SCE’s practices show how stakeholders with different business models are moving toward the same target of reliable charging. To plug into SCE make-readies, charger owners contractually agree to keep every port operational for 10 years and to provide monthly reports detailing operations data for each port, Parson added.
Those are practices described by RMP’s Campbell, in a utility-owned program, and by ChargePoint’s Wilson, as a best practice for a charger company.
Like SCE, National Grid New York is focused on “bringing power through make-readies to the chargers” because it does not want to compete “where the private sector has animated the market,” said National Grid Director for Transport Electrification, New York, Brian Wilkie.
But a key National Grid concern is obtaining wider regulatory approval for proactive procurement and development of system infrastructure that utility planning and forecasting studies show will be needed as charging loads grow, Wilkie said.
A longstanding lack of investment means distribution systems require modernization, agreed Ken Munson, CEO and president of distribution system software provider Rhythmos. “But as the EV adoption curve ramps up, it is outstripping utilities’ ability to upgrade assets,” he said.

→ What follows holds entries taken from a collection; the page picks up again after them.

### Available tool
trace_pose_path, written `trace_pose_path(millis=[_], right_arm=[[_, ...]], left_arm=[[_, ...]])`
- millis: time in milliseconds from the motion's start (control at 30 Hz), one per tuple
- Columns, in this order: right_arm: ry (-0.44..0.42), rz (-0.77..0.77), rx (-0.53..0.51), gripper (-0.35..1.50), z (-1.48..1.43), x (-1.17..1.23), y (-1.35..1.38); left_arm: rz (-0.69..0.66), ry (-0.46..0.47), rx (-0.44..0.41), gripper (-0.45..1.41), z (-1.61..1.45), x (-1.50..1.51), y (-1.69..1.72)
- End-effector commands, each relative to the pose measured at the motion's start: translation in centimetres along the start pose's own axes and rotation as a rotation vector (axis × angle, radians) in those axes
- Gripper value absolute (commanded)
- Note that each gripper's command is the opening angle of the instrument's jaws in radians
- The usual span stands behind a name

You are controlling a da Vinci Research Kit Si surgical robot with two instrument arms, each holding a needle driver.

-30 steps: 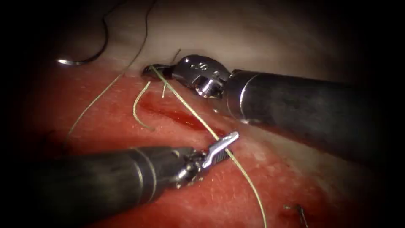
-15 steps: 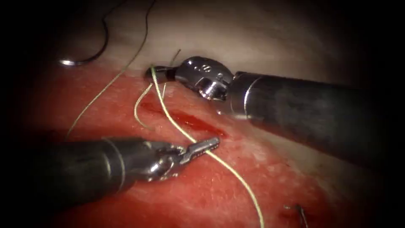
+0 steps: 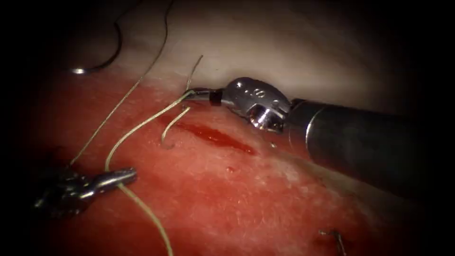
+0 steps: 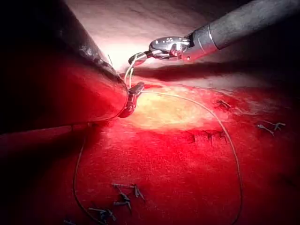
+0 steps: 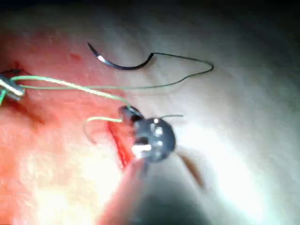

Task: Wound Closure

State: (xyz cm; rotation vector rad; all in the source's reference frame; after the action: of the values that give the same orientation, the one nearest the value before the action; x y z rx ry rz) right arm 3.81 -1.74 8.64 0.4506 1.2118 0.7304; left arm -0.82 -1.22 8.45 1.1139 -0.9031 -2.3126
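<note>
The tissue (image 3: 265,199) is the largest thing in view: red and wet around the cut (image 3: 215,136), pale farther beyond it. The cut is a short dark red slit with red fluid (image 3: 222,139) lying along it, and it serves here as the landmark.

The right tool (image 3: 196,92) comes in from the right of the cut on a thick dark shaft, and its tip sits just above the cut's upper left end. Its jaws are closed on the thread (image 3: 137,128) right at that end; in the right wrist view the same tool (image 5: 125,111) pinches the thread (image 5: 70,84) beside the slit.

The left tool (image 3: 124,176) lies well to the left of the cut and lower, its jaws clamped on the same thread. In the left wrist view its tip (image 4: 137,89) holds the strand just below the right tool (image 4: 136,58).

From the right tool the thread curves down and left to the left tool, then trails on below it, away from the cut. A short loose end (image 3: 171,128) curls just left of the cut.

The needle (image 3: 97,64) lies free on the pale tissue far up and left of the cut, held by neither tool and not in the tissue; the right wrist view shows its full curve (image 5: 119,63).
</note>
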Motion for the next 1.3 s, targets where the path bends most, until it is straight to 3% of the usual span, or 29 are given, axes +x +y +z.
trace_pose_path(millis=[33, 167, 367, 500, 567, 633, 867, 900, 933, 1033, 1300], right_arm=[[0.001, -0.003, 0.007, -0.35, 0.10, 0.00, -0.03], [0.006, -0.008, 0.041, -0.35, 0.04, -0.03, -0.16], [0.024, -0.020, 0.141, -0.33, -0.04, -0.05, -0.31], [0.115, -0.035, 0.112, 0.74, -0.09, -0.04, -0.30], [0.113, -0.045, 0.065, 1.30, -0.09, 0.00, -0.20], [0.122, -0.079, 0.014, 1.48, -0.07, 0.03, -0.09], [0.143, -0.166, -0.016, 1.43, -0.16, 0.11, 0.32], [0.147, -0.181, -0.001, 1.08, -0.15, 0.10, 0.39], [0.147, -0.191, 0.053, -0.35, -0.05, 0.07, 0.47], [0.163, -0.210, 0.073, -0.35, 0.25, -0.02, 0.50], [0.227, -0.226, 0.180, -0.35, 0.59, -0.22, 0.50]], left_arm=[[-0.010, -0.012, -0.007, -0.45, 0.01, -0.07, 0.00], [-0.018, -0.050, -0.036, -0.45, -0.18, -0.43, -0.20], [-0.011, -0.085, -0.038, -0.45, -0.10, -0.72, -0.25], [-0.008, -0.091, -0.037, -0.45, 0.00, -0.85, -0.17], [-0.001, -0.094, -0.030, -0.45, 0.01, -0.86, -0.08], [0.002, -0.094, -0.032, -0.45, 0.01, -0.86, -0.05], [0.005, -0.079, -0.048, -0.45, 0.00, -0.90, -0.05], [0.005, -0.075, -0.047, -0.45, 0.01, -0.90, -0.05], [0.003, -0.062, -0.043, -0.45, 0.06, -0.90, -0.06], [0.006, -0.053, -0.037, -0.45, 0.20, -0.94, -0.07], [-0.017, -0.063, -0.033, -0.45, 0.38, -1.07, -0.04]])
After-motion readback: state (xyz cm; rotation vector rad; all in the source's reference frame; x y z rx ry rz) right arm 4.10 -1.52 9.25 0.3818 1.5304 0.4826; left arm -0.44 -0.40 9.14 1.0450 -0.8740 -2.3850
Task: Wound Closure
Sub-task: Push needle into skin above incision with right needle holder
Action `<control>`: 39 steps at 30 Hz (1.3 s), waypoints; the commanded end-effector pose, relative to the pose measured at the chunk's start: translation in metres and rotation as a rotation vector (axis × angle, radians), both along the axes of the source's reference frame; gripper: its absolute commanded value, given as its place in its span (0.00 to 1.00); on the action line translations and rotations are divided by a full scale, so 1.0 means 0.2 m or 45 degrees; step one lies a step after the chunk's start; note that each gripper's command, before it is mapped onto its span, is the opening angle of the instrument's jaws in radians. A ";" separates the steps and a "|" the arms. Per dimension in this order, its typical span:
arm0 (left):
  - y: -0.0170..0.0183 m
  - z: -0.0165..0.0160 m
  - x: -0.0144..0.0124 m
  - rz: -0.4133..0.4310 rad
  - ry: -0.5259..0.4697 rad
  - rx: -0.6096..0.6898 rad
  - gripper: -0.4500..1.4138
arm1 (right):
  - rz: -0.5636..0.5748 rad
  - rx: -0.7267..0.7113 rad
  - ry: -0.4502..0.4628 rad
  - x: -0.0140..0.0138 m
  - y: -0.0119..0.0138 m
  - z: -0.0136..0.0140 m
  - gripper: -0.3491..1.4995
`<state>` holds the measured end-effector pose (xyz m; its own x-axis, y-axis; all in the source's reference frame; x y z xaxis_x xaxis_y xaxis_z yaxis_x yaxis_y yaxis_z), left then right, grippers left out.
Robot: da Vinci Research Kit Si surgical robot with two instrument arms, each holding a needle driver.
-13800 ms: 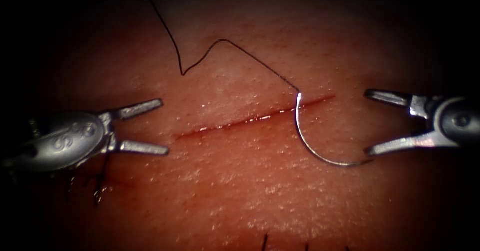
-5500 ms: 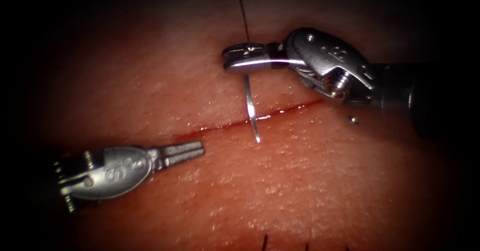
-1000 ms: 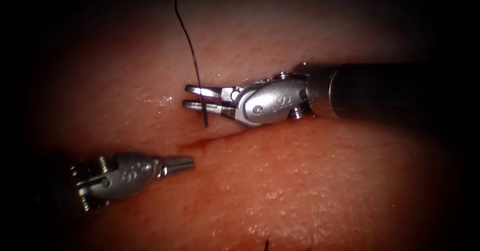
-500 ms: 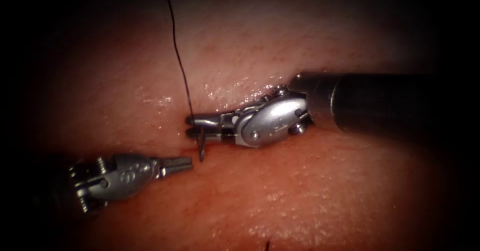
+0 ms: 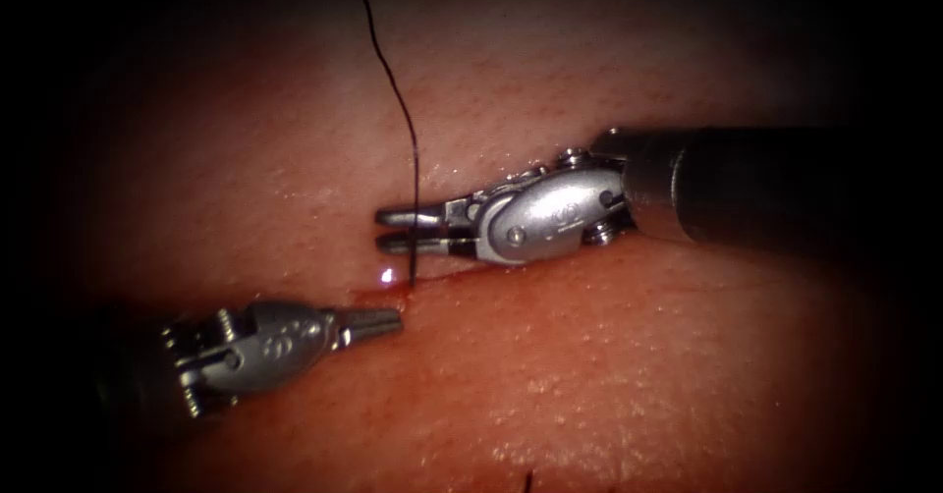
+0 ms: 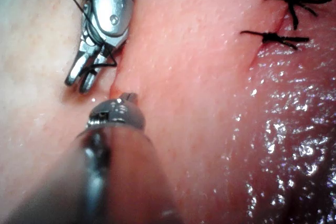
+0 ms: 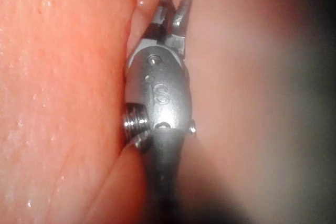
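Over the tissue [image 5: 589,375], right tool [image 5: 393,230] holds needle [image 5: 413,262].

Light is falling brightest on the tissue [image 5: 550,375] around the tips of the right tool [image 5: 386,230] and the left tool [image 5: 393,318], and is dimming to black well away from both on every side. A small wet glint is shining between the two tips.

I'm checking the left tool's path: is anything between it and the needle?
Nothing visible. The left tool, shut and empty, lies just below-left of the needle, bare tissue between. The right tool grips the needle, whose lower end touches tissue; whether it's in, I cannot tell.
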<state>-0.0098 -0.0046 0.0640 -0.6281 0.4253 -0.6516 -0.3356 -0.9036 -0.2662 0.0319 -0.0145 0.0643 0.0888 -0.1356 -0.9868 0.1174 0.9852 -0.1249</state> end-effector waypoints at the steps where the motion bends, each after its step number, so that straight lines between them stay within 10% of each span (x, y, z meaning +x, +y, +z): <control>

Private charger providers like ChargePoint also agree. Utilities cannot meet policy mandate timelines for EV growth “if they have to do [distribution system] upgrades at 10 MW of new load and again at 20 MW or new load,” he added.
A best approach to accelerated charging facility deployment may require one more factor, some stakeholders said.
The time factor
Despite emerging agreement on the need for demand charge relief, interconnection reform, and new approaches to utility cost recovery, the debate on the utility role in EV charging facility deployment is missing something, stakeholders said.

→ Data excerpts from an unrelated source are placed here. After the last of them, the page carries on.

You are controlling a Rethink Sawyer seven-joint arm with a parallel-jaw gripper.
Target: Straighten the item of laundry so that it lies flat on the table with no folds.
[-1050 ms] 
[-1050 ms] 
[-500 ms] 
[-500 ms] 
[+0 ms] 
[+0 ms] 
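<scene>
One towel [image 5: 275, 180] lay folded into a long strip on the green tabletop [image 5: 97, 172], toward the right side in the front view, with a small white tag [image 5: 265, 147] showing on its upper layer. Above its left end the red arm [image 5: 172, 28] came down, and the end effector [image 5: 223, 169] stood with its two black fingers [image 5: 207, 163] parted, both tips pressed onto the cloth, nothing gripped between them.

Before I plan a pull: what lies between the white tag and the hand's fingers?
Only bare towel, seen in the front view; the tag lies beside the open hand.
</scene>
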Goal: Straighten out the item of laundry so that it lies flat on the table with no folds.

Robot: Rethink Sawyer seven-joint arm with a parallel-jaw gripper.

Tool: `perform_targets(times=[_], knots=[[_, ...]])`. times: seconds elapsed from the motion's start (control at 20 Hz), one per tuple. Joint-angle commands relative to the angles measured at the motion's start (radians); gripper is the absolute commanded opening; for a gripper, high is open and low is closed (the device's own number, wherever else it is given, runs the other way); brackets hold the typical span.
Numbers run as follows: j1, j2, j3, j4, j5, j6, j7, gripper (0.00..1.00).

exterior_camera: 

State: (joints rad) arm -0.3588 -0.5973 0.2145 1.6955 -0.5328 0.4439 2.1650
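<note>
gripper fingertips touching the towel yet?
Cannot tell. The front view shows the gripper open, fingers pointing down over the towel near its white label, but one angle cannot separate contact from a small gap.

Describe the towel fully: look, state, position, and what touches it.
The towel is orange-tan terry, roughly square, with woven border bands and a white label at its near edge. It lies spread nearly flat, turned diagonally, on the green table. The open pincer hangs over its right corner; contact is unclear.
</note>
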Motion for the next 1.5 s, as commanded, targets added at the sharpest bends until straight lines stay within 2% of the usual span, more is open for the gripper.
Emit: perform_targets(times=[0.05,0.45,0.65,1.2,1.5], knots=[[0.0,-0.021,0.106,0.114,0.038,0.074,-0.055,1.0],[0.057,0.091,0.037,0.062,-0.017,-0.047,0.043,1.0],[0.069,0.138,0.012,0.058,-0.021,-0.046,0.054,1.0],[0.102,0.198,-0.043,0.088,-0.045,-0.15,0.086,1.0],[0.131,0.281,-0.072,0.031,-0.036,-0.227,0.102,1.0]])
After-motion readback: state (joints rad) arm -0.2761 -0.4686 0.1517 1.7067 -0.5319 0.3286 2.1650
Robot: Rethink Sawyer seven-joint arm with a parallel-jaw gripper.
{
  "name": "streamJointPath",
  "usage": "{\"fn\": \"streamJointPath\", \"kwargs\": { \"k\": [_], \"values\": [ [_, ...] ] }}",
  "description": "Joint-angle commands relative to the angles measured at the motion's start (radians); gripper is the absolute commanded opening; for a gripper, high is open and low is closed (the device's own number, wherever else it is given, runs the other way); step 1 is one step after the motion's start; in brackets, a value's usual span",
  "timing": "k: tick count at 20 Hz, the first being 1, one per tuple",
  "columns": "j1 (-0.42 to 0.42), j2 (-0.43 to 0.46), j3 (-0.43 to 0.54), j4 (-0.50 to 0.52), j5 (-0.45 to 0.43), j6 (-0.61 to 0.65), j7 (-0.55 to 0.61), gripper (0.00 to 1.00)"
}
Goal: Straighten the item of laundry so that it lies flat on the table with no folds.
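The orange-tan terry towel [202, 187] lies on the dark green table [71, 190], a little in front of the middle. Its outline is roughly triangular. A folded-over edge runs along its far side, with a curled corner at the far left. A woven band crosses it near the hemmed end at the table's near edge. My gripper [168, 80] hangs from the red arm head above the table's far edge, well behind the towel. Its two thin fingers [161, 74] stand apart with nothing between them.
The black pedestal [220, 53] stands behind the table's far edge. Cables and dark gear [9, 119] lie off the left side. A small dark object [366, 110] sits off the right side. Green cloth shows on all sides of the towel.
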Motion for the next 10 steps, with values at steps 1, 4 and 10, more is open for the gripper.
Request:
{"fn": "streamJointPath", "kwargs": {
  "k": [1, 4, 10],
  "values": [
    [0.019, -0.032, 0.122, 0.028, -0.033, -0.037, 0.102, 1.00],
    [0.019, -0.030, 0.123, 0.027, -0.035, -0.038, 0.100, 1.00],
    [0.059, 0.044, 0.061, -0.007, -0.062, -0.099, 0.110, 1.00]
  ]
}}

“Utility distribution systems are now the pathway to value from new technologies like EV charging and utilities now should have the ability to choose how to optimize that value while protecting reliability,” ATE’s Jones said.
But if policymakers do not prevent utilities from leveraging their competitive advantages, charging will be too “economically inefficient” to attract investment and EV adoption will be impeded, Lacey said.
The charger market “is still taking shape” and stakeholders are still “learning the optimal approach,” said Rhythmos’s Munson. Over time, “utilities have built the environment that exists” and solutions going forward from both utilities and private providers “will be extensions of that existing value,” he added.
Correction: This story has been updated to clarify that Electrify Commercial is not working with regulators or any other parties to allow utilities to build and recover costs for EV charging infrastructure.